Work instruction>
Out of the lines below, please list those that hold the string "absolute".

(Records from a data collection)
......
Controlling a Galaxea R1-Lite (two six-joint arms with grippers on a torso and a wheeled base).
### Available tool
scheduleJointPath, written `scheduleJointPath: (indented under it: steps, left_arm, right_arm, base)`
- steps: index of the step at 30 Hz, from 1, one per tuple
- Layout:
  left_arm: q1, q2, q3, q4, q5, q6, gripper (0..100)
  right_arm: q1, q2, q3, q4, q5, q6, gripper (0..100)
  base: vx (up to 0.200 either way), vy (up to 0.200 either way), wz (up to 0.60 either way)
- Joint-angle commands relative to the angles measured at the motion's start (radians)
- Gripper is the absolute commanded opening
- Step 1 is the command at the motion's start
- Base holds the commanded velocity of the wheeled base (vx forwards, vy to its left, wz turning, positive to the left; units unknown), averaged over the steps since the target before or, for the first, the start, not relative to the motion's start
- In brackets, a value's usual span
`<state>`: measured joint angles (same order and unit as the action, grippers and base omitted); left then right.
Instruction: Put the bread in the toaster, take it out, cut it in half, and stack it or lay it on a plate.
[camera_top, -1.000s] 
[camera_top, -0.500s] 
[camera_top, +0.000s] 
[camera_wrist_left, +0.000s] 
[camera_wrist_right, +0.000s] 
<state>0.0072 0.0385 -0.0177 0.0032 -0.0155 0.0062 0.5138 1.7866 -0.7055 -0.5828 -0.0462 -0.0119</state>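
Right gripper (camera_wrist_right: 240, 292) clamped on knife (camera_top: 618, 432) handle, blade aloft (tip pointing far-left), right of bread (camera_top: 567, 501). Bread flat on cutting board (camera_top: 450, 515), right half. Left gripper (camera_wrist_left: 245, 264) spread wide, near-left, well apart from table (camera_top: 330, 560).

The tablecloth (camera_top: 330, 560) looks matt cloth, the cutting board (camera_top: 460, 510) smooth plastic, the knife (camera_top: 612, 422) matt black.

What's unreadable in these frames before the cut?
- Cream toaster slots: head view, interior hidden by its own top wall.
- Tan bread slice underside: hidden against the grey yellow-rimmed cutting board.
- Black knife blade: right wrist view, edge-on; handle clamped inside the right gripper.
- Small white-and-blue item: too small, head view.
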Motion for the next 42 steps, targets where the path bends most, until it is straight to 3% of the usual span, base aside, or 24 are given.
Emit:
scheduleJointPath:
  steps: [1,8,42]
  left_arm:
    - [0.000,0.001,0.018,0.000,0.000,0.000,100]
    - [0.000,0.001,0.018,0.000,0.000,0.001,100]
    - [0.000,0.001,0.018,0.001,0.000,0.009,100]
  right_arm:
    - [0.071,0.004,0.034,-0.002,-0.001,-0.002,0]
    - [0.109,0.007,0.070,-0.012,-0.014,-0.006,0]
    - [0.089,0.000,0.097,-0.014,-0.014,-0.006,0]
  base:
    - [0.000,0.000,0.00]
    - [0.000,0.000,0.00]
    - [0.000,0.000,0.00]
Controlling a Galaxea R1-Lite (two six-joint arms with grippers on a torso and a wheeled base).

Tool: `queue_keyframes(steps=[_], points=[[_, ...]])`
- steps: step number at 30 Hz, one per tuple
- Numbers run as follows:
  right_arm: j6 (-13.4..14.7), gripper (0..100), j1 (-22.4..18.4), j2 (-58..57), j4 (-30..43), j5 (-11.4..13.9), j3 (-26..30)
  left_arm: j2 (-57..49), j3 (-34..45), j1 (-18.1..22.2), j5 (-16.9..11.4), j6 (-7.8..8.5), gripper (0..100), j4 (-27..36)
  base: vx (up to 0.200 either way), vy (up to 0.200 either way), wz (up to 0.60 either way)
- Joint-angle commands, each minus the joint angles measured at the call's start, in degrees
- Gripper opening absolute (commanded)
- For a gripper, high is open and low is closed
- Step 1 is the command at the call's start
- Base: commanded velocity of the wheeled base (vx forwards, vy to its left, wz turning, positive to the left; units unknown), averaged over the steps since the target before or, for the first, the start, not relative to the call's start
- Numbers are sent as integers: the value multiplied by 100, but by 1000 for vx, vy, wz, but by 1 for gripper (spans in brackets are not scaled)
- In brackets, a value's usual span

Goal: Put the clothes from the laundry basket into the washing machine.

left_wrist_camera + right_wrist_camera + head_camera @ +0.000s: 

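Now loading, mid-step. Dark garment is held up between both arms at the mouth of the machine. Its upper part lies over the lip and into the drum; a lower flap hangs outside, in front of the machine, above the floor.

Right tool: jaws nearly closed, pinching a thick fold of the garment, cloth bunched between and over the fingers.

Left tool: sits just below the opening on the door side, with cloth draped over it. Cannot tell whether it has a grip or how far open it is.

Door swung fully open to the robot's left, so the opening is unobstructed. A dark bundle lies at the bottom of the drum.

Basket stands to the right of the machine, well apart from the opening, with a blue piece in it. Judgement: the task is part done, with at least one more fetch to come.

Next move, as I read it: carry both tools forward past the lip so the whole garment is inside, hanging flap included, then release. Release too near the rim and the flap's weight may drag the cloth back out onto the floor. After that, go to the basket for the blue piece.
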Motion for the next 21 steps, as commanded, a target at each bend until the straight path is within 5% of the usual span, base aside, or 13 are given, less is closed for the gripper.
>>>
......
Task result>
- Gripper is the absolute commanded opening
- Gripper opening absolute (commanded)

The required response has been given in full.